▶ Exercise directions: Extract the listing in its entirety, keeping each line identical to the original.

START Provided material

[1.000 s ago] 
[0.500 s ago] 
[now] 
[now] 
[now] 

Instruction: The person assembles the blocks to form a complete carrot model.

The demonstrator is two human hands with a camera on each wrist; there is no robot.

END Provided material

▶ Written response:
[1.000 s ago] 
[0.500 s ago] 
[now] 
[now] 
[now] 

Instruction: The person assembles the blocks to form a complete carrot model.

The demonstrator is two human hands with a camera on each wrist; there is no robot.

That finishes the exercise, with nothing more to add.